【呼称の異同】(智顗)無慚受施戒、(法蔵)故毀禁戒戒、(義寂)不故毀犯戒、(太賢)故違聖禁戒、(勝荘)破壊受施戒、(明曠)故毀禁法戒
【概要】戒を誹謗する者は、檀越から布施を受けたり、仏教徒の王の国土に入ったりしてはならぬ。
【本文】若佛子、信心をもて出家して、佛の正戒を受け、故らに(故意に)心を起して聖戒を毀犯(キボン)せば、一切の檀越の供養を受くることを得ざれ。/また(仏教を信仰する)国王の地の上に行くことを得ざれ、国王の水を飲むことを得ざれ。五千の大鬼、常にその前を遮り、鬼、(汝を)大賊なりと言はん。もし房舍・城邑の宅中に入らば、鬼また常にその脚の迹(アト)を掃はん。一切の世人、罵りて佛法中の賊なりと言はん。一切衆生、眼に見ることを欲せざらん。犯戒の人は畜生と異なることなく、木頭と異なることなし。もし正戒を毀(ヤブ)らば、軽垢罪を犯す。
【諺註】故違聖禁(コイショウキン)戒第四十三<故らに聖の戒めに違することを戒しむるなり。> 故(ワザト)心(コシン)を起して、軽重の諸戒を犯ずれば、本戒の上に更にこの戒を犯(ボン)ずるなり。もし破戒の人は一切檀越の供養を受くることを得ず。王土に居(イ)、王の水を飲むことを得ず。所以(ユエ)者何(イカントナ)れば、自ら罪を得る(だけ)にもあらず、他の福を損ずるが故に。また出家は国王の役を免がれて、しかも戒を破すれば、恩を報ずることなきが故に、大賊とす。畜生・木頭に同じと呵(カ)したまうなり。このゆえに五千の鬼神、常にその人の前(サキ)を遮り、常に足の跡を掃(ハラ)うといえり。恐るべし、恐るべし。[通局]七衆同制。
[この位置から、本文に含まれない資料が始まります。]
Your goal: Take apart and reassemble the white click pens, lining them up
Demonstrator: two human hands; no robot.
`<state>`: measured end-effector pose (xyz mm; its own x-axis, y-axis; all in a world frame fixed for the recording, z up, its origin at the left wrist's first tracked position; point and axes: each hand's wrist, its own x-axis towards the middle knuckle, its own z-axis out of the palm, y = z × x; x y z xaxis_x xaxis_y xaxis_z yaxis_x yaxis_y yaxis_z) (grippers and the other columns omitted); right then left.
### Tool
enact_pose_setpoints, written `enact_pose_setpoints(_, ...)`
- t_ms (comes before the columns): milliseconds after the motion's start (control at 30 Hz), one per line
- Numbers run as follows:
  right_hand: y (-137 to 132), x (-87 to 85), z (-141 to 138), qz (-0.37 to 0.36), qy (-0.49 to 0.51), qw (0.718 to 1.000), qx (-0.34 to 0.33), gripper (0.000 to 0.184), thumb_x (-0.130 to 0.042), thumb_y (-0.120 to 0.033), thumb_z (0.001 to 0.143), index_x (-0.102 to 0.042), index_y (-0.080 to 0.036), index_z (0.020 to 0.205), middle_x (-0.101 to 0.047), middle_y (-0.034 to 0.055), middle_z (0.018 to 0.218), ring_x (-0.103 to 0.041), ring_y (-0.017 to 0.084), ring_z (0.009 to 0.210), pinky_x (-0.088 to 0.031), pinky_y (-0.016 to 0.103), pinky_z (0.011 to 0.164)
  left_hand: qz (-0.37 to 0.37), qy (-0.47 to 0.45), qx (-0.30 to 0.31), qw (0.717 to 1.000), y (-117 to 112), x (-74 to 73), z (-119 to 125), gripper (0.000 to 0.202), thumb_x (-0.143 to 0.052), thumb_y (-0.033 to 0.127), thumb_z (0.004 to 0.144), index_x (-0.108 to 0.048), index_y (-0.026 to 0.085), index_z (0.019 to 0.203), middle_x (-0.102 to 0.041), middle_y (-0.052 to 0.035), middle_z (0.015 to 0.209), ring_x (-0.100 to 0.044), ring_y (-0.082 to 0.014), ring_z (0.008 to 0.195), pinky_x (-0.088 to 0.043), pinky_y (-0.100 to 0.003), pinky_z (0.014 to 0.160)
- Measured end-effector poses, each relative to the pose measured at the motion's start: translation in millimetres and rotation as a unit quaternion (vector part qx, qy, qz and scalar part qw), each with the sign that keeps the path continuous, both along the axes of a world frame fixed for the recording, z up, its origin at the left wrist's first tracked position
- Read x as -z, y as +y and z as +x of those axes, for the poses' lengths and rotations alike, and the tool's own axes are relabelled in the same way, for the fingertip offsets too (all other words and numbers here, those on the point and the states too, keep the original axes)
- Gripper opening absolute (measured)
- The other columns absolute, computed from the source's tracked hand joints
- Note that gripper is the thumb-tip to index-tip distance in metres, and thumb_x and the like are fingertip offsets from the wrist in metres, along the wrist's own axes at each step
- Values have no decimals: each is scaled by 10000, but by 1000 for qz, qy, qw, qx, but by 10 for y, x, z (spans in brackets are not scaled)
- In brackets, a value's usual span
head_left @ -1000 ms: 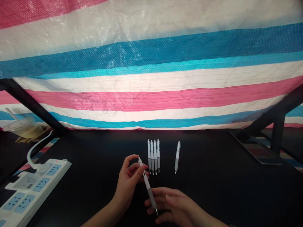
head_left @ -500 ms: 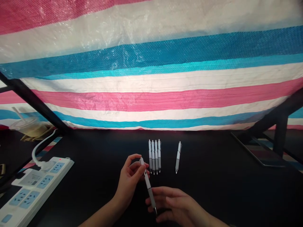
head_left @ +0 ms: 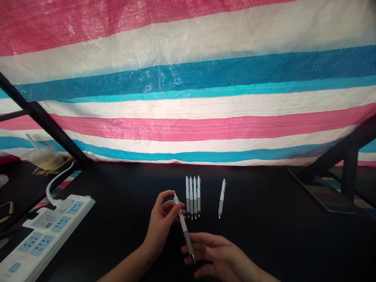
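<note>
My left hand point(head_left: 161, 225) pinches the upper end of a white click pen point(head_left: 183, 228) that slants down to the right, tip low. My right hand point(head_left: 219, 258) sits under the pen's lower end with fingers curled loosely around the grip near the tip. Just beyond lies a row of several white pens point(head_left: 193, 196) side by side on the black table point(head_left: 264, 227), tips toward me. A single white pen point(head_left: 221, 198) lies apart to their right.
A white power strip point(head_left: 44, 231) with a plugged cable lies at the left. A plastic cup with a straw point(head_left: 44, 156) stands at the far left. A dark tablet point(head_left: 321, 192) lies at the right. A striped tarp point(head_left: 188, 98) hangs behind, with black frame bars.
The view has tilted slightly, so everything sits a little lower and to the right. My hands keep the same hold on the pen, which has barely moved.
</note>
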<state>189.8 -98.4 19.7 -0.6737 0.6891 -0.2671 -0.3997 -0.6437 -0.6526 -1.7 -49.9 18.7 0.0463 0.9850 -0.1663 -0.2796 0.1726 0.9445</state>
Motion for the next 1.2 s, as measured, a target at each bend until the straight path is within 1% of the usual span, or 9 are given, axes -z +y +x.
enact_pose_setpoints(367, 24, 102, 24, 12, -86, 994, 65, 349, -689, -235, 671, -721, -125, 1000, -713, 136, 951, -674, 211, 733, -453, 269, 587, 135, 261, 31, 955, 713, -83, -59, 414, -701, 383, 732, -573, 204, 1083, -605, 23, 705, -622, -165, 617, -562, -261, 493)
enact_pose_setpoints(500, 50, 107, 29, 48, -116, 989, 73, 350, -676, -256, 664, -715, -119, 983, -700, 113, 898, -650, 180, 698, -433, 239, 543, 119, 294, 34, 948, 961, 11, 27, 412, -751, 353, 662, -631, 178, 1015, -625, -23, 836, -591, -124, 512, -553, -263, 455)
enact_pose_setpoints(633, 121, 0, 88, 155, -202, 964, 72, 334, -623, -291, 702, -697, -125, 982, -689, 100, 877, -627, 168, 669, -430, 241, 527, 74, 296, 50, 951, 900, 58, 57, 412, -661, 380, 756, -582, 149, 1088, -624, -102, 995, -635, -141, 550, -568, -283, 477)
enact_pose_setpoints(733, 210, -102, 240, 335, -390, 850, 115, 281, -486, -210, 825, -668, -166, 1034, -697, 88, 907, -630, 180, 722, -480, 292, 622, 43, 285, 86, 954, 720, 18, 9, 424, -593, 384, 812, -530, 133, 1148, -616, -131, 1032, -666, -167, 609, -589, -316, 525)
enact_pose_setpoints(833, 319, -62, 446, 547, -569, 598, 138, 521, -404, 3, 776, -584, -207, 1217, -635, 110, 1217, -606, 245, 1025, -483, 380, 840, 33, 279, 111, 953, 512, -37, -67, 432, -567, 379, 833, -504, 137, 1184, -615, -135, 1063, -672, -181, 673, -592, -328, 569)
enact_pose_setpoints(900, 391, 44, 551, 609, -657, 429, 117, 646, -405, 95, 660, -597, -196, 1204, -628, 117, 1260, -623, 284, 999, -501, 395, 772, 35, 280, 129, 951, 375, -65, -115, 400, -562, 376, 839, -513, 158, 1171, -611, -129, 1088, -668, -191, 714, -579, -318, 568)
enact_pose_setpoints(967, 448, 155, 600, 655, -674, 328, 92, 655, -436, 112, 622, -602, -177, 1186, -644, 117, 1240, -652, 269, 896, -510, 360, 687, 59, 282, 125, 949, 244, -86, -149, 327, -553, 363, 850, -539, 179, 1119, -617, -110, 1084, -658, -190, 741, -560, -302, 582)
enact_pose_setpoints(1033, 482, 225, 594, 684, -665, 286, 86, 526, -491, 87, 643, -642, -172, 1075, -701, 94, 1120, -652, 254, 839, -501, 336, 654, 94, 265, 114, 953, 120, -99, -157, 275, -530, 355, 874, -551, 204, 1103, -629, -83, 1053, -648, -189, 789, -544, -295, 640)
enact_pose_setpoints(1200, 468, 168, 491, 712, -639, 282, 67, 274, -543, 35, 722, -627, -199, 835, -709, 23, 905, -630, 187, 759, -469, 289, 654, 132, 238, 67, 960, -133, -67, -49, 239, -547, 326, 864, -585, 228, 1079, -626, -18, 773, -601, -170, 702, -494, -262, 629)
【現代的解釈例】[43]僧侶として受戒した者は、自らも未成の仏であるとの信を捨て、故意に戒に違反することがあるとすれば、僧侶としての資格を失い、檀家さまからの布施を受けるに値しない者となる。「(受戒の)有りて犯すは、(受戒の)無くして犯さざるに勝れたり。有りて犯すも菩薩と名づけ、無くして犯さざるも外道と名づく」ともあるが、それはあくまでも(ひとたび受戒すれば)「仏果の種子、破失せざるなり」からなのである。恐るべし、恐るべし。